Walid bin Mughirah, yang dulu sebagai pelindung Utsman, berada di situ dan berkata, “Hai anak saudaraku, sekiranya mata kamu itu sehat, itu karena dulu kau berada pada perlindungan yang kokoh.” Walid bermaksud menyindir Utsman. Tapi Utsman berkata, “Demi Allah, mataku yang sehat ini sekarang iri dengan mata yang lain dalam membela agama Allah.” Utsman menantang untuk dipukul lagi. Walid berkata, “Mari ke sini, Hai anak saudaraku. Kalau engkau mau, aku akan melindungimu.” “Tidak,” kata Utsman.

Ketika matanya hampir pecah karena dipukul, dia kemudian melantunkan syair yang berisi pujian tentang matanya: “Jika mataku, karena mencari rido Tuhan, mendapat pukulan tangan mulhid, ateis sesat. Tuhan Maha Pengasih telah menggantinya dengan pahala. Siapa yang mendapat rido Rahman pasti bahagia.”

Utsman bin Mazh’un adalah contoh orang yang meninggalkan kesetian kepada kelompoknya karena kesetian kepada Allah. Dia meninggalkan tribalisme menuju Tauhidul Ummah, menuju Al-Ukhuwah Al-Islamiyyah, persaudaran Islam.

Ada beberapa ayat Al-Qur’an turun berkenaan dengan Utsman bin Mazh’un. Utsman termasuk pada “segolongan” (thâifah) dalam ayat “Sesungguhnya Tuhanmu menge-tahui bahwa kamu berdiri (sembahyang) kurang dari dua pertiga malam, atau seperdua malam atau sepertiganya dan (demikian pula) segolongan dari orang-orang yang bersama kamu.” (Al-Muzammil 20). Menurut A’isyah: Datang kepadaku istri Utsman bin Mazh’un dalam keadaan lusuh. Aku tanya mengapa. Ia berkata, “Suamiku puasa siang, salat malam, terus menerus.” Datang Nabi saw. aku sebutkan hal itu. Rasulullah saw menemui Utsman dan berkata: “Hai Utsman, kependetaan tidak diwajibkan atas kita. Tidakkah kamu mengambilku sebagai contoh? Demi Allah, aku paling takut kepada Allah, dan paling memelihara hukum-hukumnya.”
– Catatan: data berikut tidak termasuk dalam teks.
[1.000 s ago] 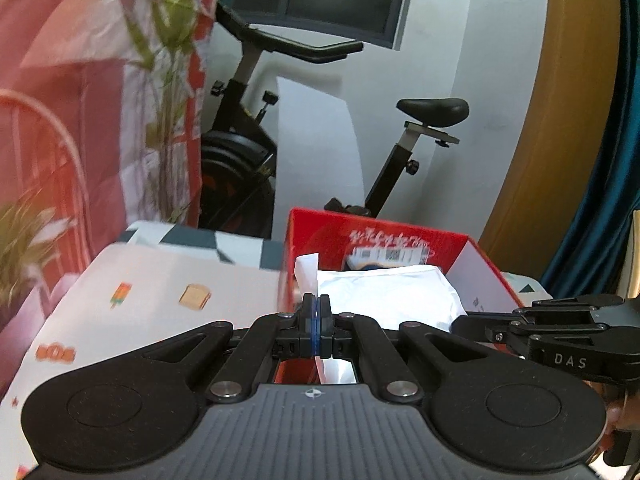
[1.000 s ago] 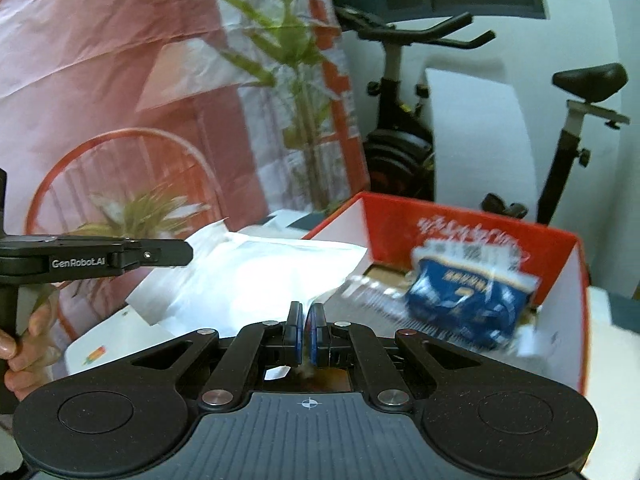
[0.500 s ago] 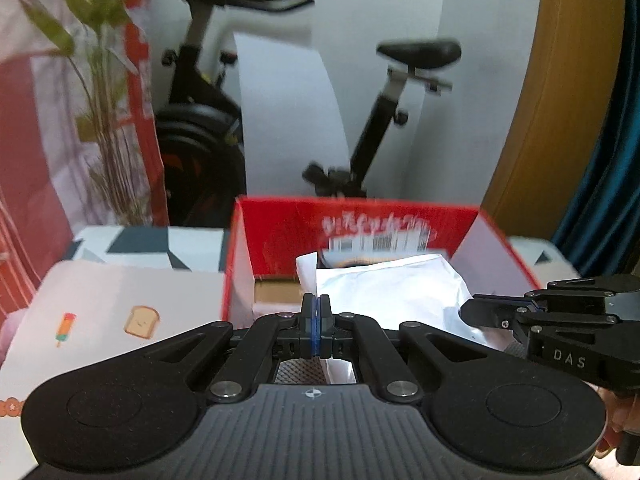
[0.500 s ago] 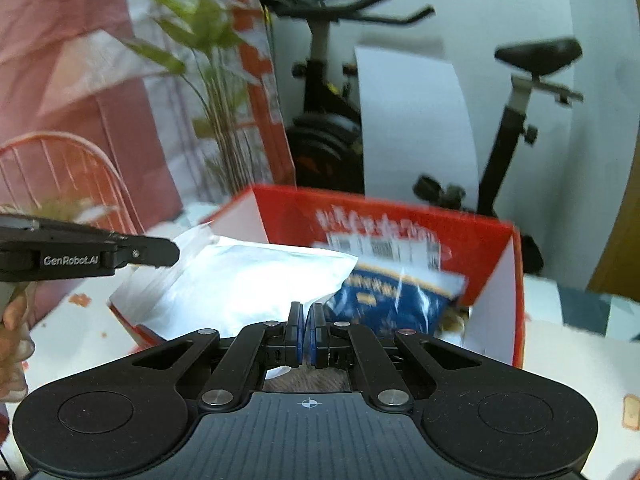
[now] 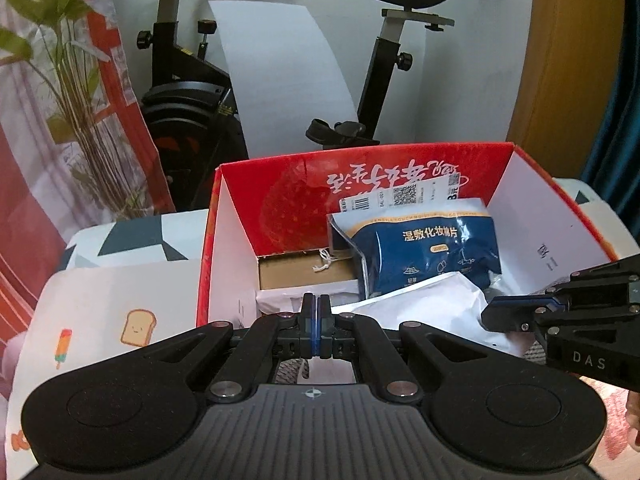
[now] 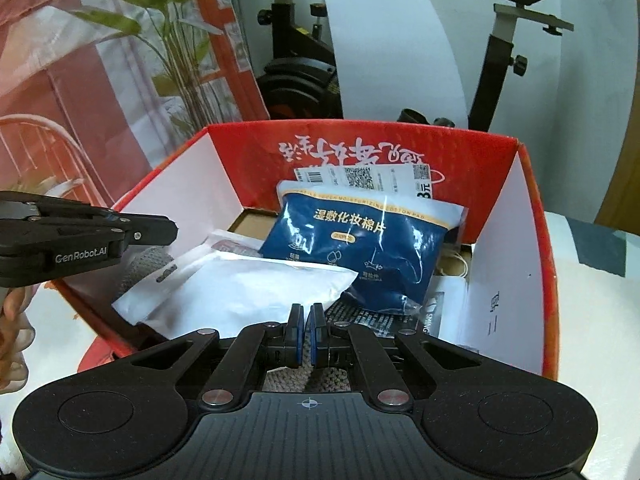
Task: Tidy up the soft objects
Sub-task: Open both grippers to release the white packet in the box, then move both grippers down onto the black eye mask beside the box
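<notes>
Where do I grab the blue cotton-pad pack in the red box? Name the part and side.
Probably the flat sealed top edge of the blue pack, from above. It leans against the back wall of the red box with that seam free; the white pouch overlaps its lower corner.

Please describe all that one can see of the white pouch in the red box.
The white pouch is a flat, soft plastic bag, plain white with a clear strip and hang slot at its left end. It lies tilted over the red box's near left edge, resting on the contents; a grey knitted item shows beneath it. Its right corner overlaps the blue pack. Both grippers, left and right, are shut at its near edge; whether they pinch it cannot be told.
</notes>
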`<action>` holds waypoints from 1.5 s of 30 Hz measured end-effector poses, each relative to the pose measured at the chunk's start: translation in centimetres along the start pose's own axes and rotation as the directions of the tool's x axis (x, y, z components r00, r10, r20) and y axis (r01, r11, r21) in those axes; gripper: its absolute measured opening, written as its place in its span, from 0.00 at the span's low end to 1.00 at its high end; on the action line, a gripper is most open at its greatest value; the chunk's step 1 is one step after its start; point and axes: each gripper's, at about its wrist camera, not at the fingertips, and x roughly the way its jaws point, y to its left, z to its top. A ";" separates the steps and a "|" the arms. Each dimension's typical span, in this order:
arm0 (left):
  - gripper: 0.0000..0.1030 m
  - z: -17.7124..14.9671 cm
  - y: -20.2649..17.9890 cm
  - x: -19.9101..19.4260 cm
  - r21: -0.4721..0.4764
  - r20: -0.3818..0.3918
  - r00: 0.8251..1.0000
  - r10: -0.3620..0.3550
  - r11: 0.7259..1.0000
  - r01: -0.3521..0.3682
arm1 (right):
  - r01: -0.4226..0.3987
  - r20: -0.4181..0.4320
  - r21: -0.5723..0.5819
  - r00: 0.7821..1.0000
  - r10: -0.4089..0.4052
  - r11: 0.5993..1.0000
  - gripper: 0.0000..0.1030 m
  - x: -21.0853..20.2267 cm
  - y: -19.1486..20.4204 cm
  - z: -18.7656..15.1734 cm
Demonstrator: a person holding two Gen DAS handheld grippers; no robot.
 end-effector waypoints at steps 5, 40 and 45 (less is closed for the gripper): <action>0.01 0.0 0.0 0.1 -0.004 -0.003 1.000 0.001 1.000 -0.001 | -0.001 -0.021 0.020 1.000 0.001 1.000 0.03 1.0 0.2 0.0; 0.81 -10.0 3.4 -12.8 -0.111 0.198 0.980 -0.027 0.993 0.050 | -0.059 0.222 -0.043 0.973 0.067 0.997 0.63 -12.3 6.7 -6.1; 0.75 -13.5 4.6 -10.9 -0.178 0.110 0.994 -0.010 0.984 0.029 | -0.066 0.212 -0.005 0.975 0.066 0.998 0.59 -12.7 7.0 -9.5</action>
Menurut Ibn ‘Abd Al-Birr, sehubung-an dengan perilaku Utsman dan sahabat-sahabat yang ingin terus menerus ibadah, turun ayat Al-Maidah 93: “Tidak ada dosa bagi orang-orang yang beriman dan mengerjakan amalan yang saleh karena memakan makanan yang telah mereka makan dahulu, apabila mereka bertakwa serta beriman, dan mengerjakan amalan-amalan yang saleh, kemudian mereka tetap bertakwa dan beriman, kemudian mereka (tetap juga) bertakwa dan berbuat kebajikan. Dan Allah menyukai orang-orang yang berbuat kebajikan.” (Al-Isti’ab 3:186).
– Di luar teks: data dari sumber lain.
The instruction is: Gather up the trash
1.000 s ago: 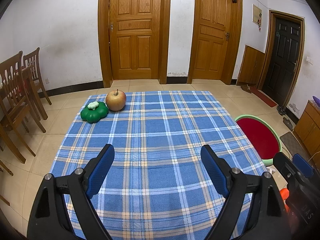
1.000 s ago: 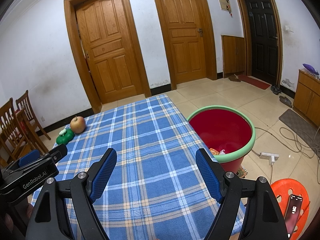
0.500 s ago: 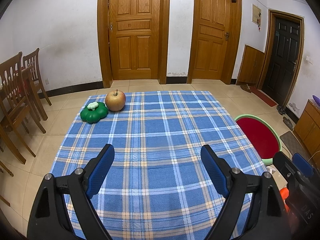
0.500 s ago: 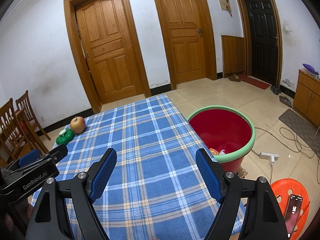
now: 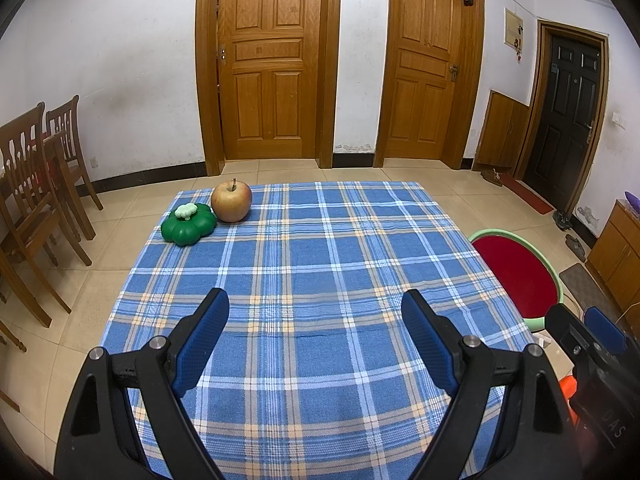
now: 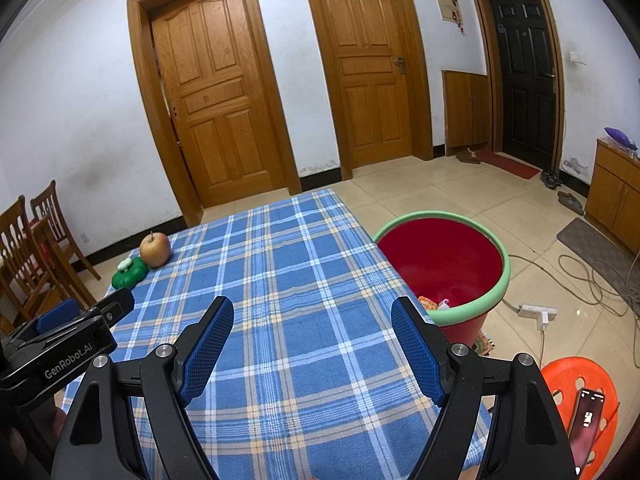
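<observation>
A table under a blue plaid cloth (image 5: 312, 272) (image 6: 288, 280) fills both views. At its far left corner sit an apple (image 5: 231, 201) (image 6: 155, 249) and a green pumpkin-shaped lidded dish (image 5: 188, 224) (image 6: 129, 272), touching each other. Beside the table's right edge stands a red bin with a green rim (image 5: 516, 276) (image 6: 444, 264); some scraps lie at its bottom in the right wrist view. My left gripper (image 5: 316, 308) hovers open over the near cloth, nothing between its blue pads. My right gripper (image 6: 312, 312) is open too, empty, near the table's right edge.
Wooden chairs (image 5: 36, 184) stand to the left of the table. An orange stool (image 6: 580, 392) with a phone on it sits at the lower right. Cables and a power strip (image 6: 536, 312) lie on the tiled floor past the bin. A low cabinet (image 6: 616, 196) lines the right wall.
</observation>
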`<state>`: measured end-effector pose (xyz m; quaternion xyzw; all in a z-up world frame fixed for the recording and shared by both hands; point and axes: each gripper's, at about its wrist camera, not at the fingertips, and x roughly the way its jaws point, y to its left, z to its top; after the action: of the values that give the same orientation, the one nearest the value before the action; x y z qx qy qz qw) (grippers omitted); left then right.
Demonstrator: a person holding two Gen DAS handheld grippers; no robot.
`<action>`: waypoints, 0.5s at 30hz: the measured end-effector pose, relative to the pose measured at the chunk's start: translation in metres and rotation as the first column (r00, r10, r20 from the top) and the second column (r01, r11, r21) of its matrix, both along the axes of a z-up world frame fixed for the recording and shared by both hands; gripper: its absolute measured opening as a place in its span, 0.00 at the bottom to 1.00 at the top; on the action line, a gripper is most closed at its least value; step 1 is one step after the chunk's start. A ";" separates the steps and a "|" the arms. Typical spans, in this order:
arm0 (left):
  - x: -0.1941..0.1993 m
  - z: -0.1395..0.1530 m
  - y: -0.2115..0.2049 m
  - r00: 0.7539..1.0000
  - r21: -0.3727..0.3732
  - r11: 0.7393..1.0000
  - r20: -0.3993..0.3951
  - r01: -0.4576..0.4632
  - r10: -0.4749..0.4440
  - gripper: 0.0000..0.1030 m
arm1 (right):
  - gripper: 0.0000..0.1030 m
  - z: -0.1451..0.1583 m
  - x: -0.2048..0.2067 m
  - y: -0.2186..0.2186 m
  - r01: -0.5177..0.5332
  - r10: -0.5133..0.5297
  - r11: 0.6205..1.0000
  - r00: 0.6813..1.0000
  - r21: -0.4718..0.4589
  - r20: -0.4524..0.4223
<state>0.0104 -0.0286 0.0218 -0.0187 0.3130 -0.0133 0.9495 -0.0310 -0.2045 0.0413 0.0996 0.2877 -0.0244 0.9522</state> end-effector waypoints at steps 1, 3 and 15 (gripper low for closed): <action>0.000 0.000 0.000 1.000 0.000 1.000 0.000 0.000 0.000 0.85 | 0.79 0.000 0.000 0.000 0.000 0.000 1.000 1.000 -0.001 0.001; 0.000 0.000 0.000 1.000 -0.001 1.000 0.000 0.000 0.000 0.85 | 0.79 0.000 0.000 0.000 0.000 0.000 1.000 1.000 -0.001 0.001; 0.000 0.000 0.000 1.000 -0.001 1.000 -0.001 0.000 0.000 0.85 | 0.79 -0.001 0.000 -0.001 0.002 -0.002 1.000 1.000 -0.002 0.003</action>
<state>0.0104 -0.0285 0.0219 -0.0190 0.3134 -0.0135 0.9493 -0.0308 -0.2055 0.0404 0.0988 0.2863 -0.0257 0.9527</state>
Rasulullah mengunjunginya ketika dia sakit. Ketika dia meninggal dunia, Rasulullah saw ikut menguburkan jenazah-nya. Rasulullah saw juga menangisi kepergian Utsman bin Mazh’un. Sejak zaman Jahiliyyah, Utsman bin Mazh’un memang berakhlak bagus, apalagi setelah dia masuk Islam. Nabi berkata, “Manusia itu seperti logam. Kalau di Zaman Jahiliyyah emas, setelah Islam pun emas juga.”

Ibnu Ishaq meriwayatkan Utsman sebagai, “Orang yang paling banyak beribadah. Puasa di waktu siang hari dan shalat di malam hari. Dia menjauhi syahwat dan meninggalkan perempuan. Kemudian dia meminta izin kepada Rasulullah saw untuk mengebiri dirinya tetapi Rasulullah melarangnya. Sejak Zaman Jahilliyah, dia tidak pernah minum khamar. Dia beralasan, “Aku tidak akan minum satu minuman yang menyebabkan akal pikiranku hilang”.
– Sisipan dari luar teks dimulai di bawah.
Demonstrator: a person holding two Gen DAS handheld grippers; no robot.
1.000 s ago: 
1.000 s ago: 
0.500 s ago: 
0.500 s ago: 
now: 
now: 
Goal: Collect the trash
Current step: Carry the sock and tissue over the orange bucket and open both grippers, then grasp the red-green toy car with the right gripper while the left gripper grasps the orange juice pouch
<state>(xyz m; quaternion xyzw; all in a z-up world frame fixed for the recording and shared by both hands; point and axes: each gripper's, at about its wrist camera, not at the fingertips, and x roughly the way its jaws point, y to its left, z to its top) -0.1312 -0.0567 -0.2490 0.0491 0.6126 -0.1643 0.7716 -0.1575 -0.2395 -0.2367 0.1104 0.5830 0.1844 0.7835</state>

“Waktu Rasulullah saw ditinggalkan oleh putranya yang sangat dicintainya, yaitu Ibrahim yang meninggal di Madinah, Nabi mendampingkan kuburannya di samping kuburan Utsman bin Mazh’un. Beliau bersabda, “Kuburkan Ibrahim di dekat pendahulu kita yang saleh.”